The numbering in Intel's manuals are placeholders, like first xmm operand, not register numbers.
Look at blendvps for one case where XMM0 is the only choice for one operand, not a placeholder, for the non-AVX version: https://felixcloutier.com/x86/blendvps.
| Opcode |
Instruction |
Op/En |
66 0F 38 14 /r |
BLENDVPS xmm1, xmm2/m128, <XMM0> |
RM0 |
VEX.128.66.0F3A.W0 4A /r /is4 |
VBLENDVPS xmm1, xmm2, xmm3/m128, xmm4 |
RVMR |
VEX.256.66.0F3A.W0 4A /r /is4 |
VBLENDVPS ymm1, ymm2, ymm3/m256, ymm4 |
RVMR |
Notice the all-caps <XMM0> inside angle brackets: That's what Intel writes when they mean a specific register is required. (Used implicitly in the machine code, like RDX:RAX for mul rcx)

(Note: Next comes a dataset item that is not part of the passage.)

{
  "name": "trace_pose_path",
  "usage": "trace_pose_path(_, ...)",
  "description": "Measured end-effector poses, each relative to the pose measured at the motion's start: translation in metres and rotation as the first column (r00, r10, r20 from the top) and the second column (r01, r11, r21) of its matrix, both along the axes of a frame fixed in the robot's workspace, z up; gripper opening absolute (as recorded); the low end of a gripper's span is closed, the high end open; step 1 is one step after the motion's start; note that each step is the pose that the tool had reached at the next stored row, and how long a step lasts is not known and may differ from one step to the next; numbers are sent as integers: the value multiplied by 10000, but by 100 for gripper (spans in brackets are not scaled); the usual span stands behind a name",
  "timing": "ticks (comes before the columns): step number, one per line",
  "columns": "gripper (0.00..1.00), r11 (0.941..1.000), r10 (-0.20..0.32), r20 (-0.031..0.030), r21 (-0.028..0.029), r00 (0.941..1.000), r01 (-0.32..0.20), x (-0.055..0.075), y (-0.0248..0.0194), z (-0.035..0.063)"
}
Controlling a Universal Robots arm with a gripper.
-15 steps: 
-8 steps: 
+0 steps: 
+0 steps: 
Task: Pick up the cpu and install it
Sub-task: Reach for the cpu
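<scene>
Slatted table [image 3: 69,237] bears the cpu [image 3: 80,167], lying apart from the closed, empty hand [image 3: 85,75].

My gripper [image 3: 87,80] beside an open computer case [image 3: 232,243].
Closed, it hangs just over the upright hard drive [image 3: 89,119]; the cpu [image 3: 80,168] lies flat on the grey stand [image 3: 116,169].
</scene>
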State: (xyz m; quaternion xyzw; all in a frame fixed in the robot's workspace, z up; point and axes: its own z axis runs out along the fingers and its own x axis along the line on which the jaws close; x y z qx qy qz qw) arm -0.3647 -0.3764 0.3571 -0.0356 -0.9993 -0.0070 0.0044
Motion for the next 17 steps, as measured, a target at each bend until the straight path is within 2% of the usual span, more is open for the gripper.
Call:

Also notice the Op/En (Operand Encoding) column, which has a key for the other table, "Instruction Operand Encoding", where we can see the registers encoded by ModR/M (or VEX) fields, or even an immediate; vblendvps is kinda crazy. But anyway, given that there are bits in the instruction to encode them, it's clear they can be any XMM register.
| Op/En |
Operand 1 |
Operand 2 |
Operand 3 |
Operand 4 |
| RM0 |
ModRM:reg (r, w) |
ModRM:r/m (r) |
implicit XMM0 |
NA |
| RVMR |
ModRM:reg (w) |
VEX.vvvv (r) |
ModRM:r/m (r) |
imm8[7:4] |
The (r,w) vs. (w) or (r) tells you whether an operand is read, written, or both.
See also
Or read the earlier chapter of vol.2 that tells you how to read the entries: The operand-encoding table has the details of exactly how an instruction specifies registers. How to read the Intel Opcode notation notation has an answer quoting some of it, but the actual PDF has examples and stuff.